Exercise aim ->
The whole of the material needs to be repeated exactly, line for line.

Source data ->
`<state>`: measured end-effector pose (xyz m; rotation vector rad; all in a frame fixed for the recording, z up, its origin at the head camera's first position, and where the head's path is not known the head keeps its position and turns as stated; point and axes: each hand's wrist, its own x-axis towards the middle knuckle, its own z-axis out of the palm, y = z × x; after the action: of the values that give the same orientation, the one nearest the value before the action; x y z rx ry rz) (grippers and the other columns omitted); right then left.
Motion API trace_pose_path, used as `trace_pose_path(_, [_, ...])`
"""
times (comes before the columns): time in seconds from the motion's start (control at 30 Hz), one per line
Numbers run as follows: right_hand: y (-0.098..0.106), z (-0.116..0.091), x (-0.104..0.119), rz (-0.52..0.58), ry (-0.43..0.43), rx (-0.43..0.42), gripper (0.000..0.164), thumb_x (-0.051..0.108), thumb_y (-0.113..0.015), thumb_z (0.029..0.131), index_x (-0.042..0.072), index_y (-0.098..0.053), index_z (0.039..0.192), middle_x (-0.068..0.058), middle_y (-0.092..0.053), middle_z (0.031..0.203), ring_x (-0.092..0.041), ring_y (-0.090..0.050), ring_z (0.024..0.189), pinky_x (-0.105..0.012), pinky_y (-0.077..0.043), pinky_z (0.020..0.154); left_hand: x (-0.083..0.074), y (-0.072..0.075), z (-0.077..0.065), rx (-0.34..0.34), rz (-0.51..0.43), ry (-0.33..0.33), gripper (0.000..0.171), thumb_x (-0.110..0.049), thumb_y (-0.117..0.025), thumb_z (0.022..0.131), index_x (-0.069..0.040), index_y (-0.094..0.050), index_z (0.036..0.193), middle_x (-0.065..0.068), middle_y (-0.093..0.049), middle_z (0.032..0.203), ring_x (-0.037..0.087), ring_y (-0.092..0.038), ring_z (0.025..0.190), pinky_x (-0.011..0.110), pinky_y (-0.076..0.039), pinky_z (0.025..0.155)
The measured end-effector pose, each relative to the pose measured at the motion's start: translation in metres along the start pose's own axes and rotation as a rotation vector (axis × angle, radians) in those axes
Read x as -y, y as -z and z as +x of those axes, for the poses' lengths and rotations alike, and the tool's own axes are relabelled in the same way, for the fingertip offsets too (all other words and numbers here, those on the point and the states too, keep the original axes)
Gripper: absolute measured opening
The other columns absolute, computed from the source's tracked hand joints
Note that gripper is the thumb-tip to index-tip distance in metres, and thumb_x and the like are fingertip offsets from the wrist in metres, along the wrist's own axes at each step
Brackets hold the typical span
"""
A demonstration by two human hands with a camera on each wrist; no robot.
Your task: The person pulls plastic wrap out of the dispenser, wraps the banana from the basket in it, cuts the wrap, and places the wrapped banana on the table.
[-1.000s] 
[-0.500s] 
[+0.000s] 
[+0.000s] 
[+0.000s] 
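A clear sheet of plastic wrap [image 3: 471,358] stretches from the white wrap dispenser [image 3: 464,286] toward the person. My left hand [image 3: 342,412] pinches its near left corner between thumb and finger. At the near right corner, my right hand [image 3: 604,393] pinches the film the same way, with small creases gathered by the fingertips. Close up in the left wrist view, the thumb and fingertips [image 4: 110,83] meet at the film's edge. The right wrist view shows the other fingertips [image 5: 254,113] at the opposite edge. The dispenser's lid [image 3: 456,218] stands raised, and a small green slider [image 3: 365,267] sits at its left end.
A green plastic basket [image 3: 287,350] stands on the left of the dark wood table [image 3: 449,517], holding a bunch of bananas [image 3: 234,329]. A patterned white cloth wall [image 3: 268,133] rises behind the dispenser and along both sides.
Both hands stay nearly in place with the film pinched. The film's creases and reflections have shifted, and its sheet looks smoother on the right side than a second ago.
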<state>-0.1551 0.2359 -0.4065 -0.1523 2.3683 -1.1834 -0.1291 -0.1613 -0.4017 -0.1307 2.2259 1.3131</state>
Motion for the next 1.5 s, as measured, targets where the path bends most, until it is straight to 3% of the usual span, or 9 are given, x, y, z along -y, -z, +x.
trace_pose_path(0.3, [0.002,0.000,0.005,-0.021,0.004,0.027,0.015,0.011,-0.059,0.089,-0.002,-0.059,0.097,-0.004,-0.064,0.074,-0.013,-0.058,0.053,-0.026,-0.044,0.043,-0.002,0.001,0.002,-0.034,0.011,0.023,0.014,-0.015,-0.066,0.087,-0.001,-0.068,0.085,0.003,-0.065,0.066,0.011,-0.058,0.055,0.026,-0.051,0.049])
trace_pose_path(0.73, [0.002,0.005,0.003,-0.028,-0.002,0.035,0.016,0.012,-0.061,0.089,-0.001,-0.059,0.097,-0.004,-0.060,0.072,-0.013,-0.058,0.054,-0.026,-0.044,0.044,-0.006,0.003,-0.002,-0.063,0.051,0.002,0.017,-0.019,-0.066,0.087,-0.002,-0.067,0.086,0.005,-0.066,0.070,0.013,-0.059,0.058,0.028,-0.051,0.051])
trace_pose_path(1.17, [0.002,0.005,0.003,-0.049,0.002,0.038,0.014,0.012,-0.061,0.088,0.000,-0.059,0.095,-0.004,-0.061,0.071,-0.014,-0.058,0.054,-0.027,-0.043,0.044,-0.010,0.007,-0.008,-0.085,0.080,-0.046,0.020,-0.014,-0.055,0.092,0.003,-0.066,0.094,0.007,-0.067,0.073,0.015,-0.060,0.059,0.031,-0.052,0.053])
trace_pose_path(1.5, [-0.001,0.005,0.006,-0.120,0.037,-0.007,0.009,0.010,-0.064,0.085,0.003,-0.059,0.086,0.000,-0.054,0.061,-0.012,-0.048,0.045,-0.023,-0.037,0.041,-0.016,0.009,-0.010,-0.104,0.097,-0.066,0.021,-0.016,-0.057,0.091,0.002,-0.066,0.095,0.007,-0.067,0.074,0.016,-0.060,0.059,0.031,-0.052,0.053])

Response to the exercise ->
`<state>`: measured end-effector pose (xyz m; rotation vector rad; all in a frame fixed for the recording, z up, its origin at the head camera's first position, and where the head's path is not known the head keeps its position and turns as stated; point and axes: each hand's wrist, its own x-axis towards the middle knuckle, its own z-axis out of the palm, y = z × x; after the action: of the values that give the same orientation, the one nearest the value before the action; x y z rx ry rz) (grippers and the other columns omitted); right then left.
Motion API trace_pose_path, used as `trace_pose_path(_, [_, ...])`
"""
times (comes before the columns): time in seconds from the motion's start (control at 30 Hz), one per line
Numbers run as follows: right_hand: y (-0.098..0.106), z (-0.116..0.091), x (-0.104..0.119), rz (-0.52..0.58), ry (-0.43..0.43), rx (-0.43..0.42), gripper (0.000..0.164), thumb_x (-0.051..0.108), thumb_y (-0.113..0.015), thumb_z (0.029..0.131), index_x (-0.042..0.072), index_y (-0.098..0.053), index_z (0.039..0.192), middle_x (-0.068..0.058), middle_y (-0.092..0.053), middle_z (0.031..0.203), ring_x (-0.092..0.041), ring_y (-0.090..0.050), ring_z (0.024..0.189), pinky_x (-0.105..0.012), pinky_y (-0.077..0.043), pinky_z (0.020..0.154); left_hand: x (-0.083..0.074), y (-0.072..0.075), z (-0.077..0.065), rx (-0.34..0.34), rz (-0.51..0.43), ry (-0.33..0.33), gripper (0.000..0.171), thumb_x (-0.110..0.049), thumb_y (-0.117..0.025), thumb_z (0.022..0.131), index_x (-0.069..0.040), index_y (-0.094..0.050), index_z (0.036..0.193), middle_x (-0.065..0.068), middle_y (-0.093..0.049), middle_z (0.032..0.203), ring_x (-0.037..0.087), ring_y (-0.092..0.038), ring_z (0.025..0.190), pinky_x (-0.011..0.110), pinky_y (-0.076..0.039), pinky_z (0.025..0.155)
The measured end-effector pose, each relative to the pose measured at the motion's start: translation in metres along the start pose's own axes and rotation as a rotation vector (axis × angle, radians) in those axes
Read x as -y, y as -z and z as +x of those axes, for the poses' lengths and rotations alike, and the tool's own axes are relabelled in the same way, for the fingertip offsets too (all other words and numbers here, those on the point and the states too, keep the original axes)
Gripper: absolute measured opening
The other columns absolute, computed from the source's tracked hand joints
Note that gripper is the thumb-tip to index-tip distance in metres, and thumb_x and the like are fingertip offsets from the wrist in metres, along the wrist's own axes at each step
Brackets hold the typical span
"""
A demonstration by two human hands with a camera on each wrist; no robot.
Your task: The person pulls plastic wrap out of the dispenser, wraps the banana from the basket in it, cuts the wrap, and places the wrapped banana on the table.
[-1.000s] 
[-0.500s] 
[+0.000s] 
[+0.000s] 
[+0.000s] 
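A clear sheet of plastic wrap [image 3: 471,358] stretches from the white wrap dispenser [image 3: 464,286] toward the person. My left hand [image 3: 342,412] pinches its near left corner between thumb and finger. At the near right corner, my right hand [image 3: 604,393] pinches the film the same way, with small creases gathered by the fingertips. Close up in the left wrist view, the thumb and fingertips [image 4: 110,83] meet at the film's edge. The right wrist view shows the other fingertips [image 5: 254,113] at the opposite edge. The dispenser's lid [image 3: 456,218] stands raised, and a small green slider [image 3: 365,267] sits at its left end.
A green plastic basket [image 3: 287,350] stands on the left of the dark wood table [image 3: 449,517], holding a bunch of bananas [image 3: 234,329]. A patterned white cloth wall [image 3: 268,133] rises behind the dispenser and along both sides.
Both hands stay nearly in place with the film pinched. The film's creases and reflections have shifted, and its sheet looks smoother on the right side than a second ago.
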<state>-0.1551 0.2359 -0.4065 -0.1523 2.3683 -1.1834 -0.1291 -0.1613 -0.4017 -0.1307 2.2259 1.3131</state>
Motion for the next 1.5 s, as measured, targets where the path bends most, until it is straight to 3% of the usual span, or 9 are given, x, y, z along -y, -z, +x.
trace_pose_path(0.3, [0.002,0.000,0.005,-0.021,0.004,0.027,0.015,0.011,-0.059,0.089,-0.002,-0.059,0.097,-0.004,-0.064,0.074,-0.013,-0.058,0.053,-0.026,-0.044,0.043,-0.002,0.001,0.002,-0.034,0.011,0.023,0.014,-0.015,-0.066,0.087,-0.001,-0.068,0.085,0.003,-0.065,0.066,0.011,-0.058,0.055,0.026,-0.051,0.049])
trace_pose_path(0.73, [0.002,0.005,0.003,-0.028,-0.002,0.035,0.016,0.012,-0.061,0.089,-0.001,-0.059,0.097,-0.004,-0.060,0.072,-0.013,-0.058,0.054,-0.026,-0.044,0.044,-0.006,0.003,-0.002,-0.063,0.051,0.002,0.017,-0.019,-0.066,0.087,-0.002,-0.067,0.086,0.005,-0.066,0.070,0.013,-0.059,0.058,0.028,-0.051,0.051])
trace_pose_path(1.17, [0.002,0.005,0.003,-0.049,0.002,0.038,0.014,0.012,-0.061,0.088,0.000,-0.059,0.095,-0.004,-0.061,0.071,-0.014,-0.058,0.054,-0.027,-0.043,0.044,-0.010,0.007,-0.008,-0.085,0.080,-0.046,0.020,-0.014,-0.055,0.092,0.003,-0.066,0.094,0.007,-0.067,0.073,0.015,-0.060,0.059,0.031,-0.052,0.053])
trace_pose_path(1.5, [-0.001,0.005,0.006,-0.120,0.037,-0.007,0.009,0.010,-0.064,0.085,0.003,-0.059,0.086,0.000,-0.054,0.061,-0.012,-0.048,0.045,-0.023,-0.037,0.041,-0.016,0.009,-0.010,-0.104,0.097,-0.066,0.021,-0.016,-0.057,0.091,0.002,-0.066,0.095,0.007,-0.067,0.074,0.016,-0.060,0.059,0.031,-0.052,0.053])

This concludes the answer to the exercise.